11 min read•Last updatedUpdated Sep 6, 2022

Building a distributed rate limiter that scales horizontally

Written by

Efficient rate limiting with an ever growing distributed cluster is hard. In this article, we explore how we built a horizontally scalable rate limiter for our realtime messaging platform, and discuss the compromises we made.

Ably is a distributed pub/sub messaging platform offering serverless WebSockets. As a platform-as-a-service (PaaS), we have various limits on our customers’ usage, to allow us to provision service capacity efficiently, to ensure one customer’s unexpected usage doesn’t affect any other customer, or just to enforce the hard limits of a given subscription plan.
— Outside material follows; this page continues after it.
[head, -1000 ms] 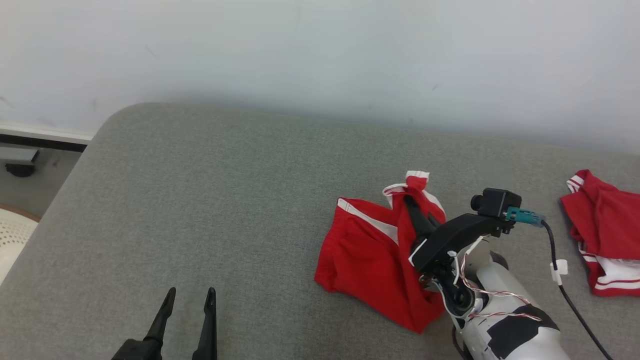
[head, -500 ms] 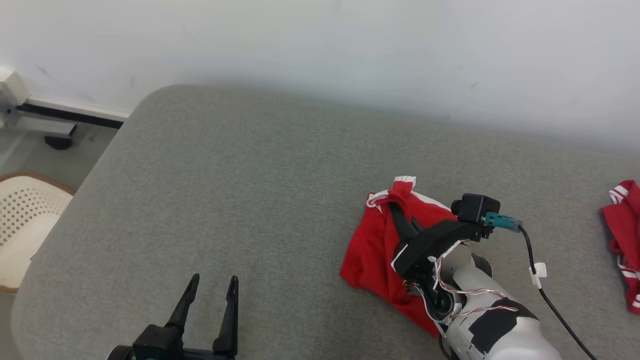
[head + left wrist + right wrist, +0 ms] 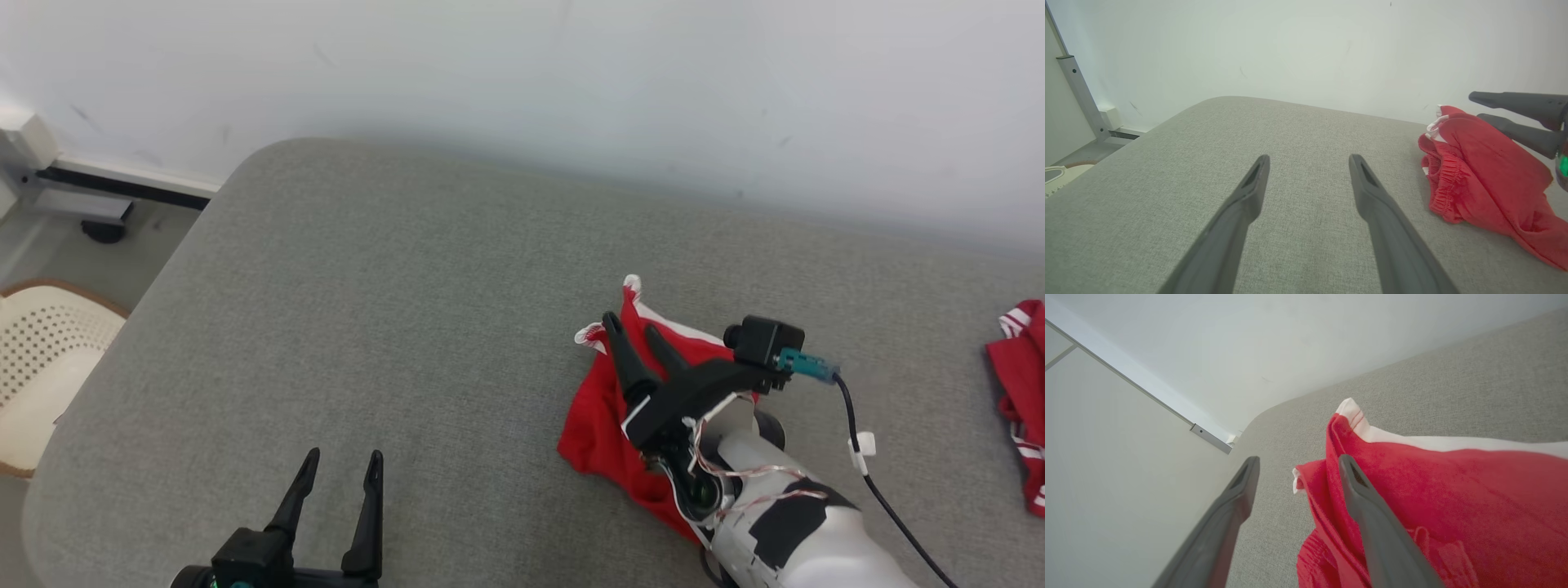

Some of these are applied on a monthly basis, some hourly, and some are instantaneous rate limits.

Diagram illustrates the concept of rate limiting. — A simple illustration to understand rate-limiting.

Previously, the account-wide instantaneous rate limits weren’t really enforced. Or rather, they could be enforced locally—on the collective usage of any connections for an account that happened to land on some given node or channels that happen (using consistent hashing) to end up on the same node—but not system-wide. So enforcement was light touch: the ‘true’ achievable limit might effectively be many times the configured limit for the account.

For many things, we had no instantaneous rate limits at all. In particular, the total message usage for a given package had no instantaneous limit, it was only enforced on a monthly and hourly basis. The hourly limit isn’t just a pro-rata translation of the monthly limit; typically it would permit bursts of up to 10x the pro-rata monthly rate, which means you can use your month’s allocation in 3 days.

Without a corresponding maximum instantaneous rate, there was nothing stopping anyone using up their entire hour’s quota in a few seconds. Additionally, the threshold at which we actually impose an account restriction is 2.5x the nominal limit (to give customers plenty of margins to react to warnings without disrupting their own users). Combined, this means that someone with a package with (say) a hundred million messages/month could use 3.5 million messages in a few seconds without restriction.

This did occasionally happen; a customer (often one with the majority of its users connecting to one of our smaller datacenters) would publish a flurry of messages or presence operations on channels with very high fanout, resulting in a few million messages being sent or received in a few seconds, unacceptably increasing message latency for other customers in that datacenter.

While we had per-connection and per-channel rate limits (by default 50 messages per second per connection, both inbound and outbound, and 50 messages per second per channel), that only helps to control a single runaway connection or channel. An account with, say, twenty thousand active connections that suddenly starts a high-fanout publish a pattern that saturates every connection could use a million messages per second without hitting any per-connection limits.

The problem for us is the ‘suddenly’ part: if that same usage had ramped up gradually over a few minutes, it wouldn’t have been a problem: our autoscaling would have kicked in and added enough capacity to handle it. Such high usage only causes issues if its very rapid onset means that autoscaling is unable to react in time.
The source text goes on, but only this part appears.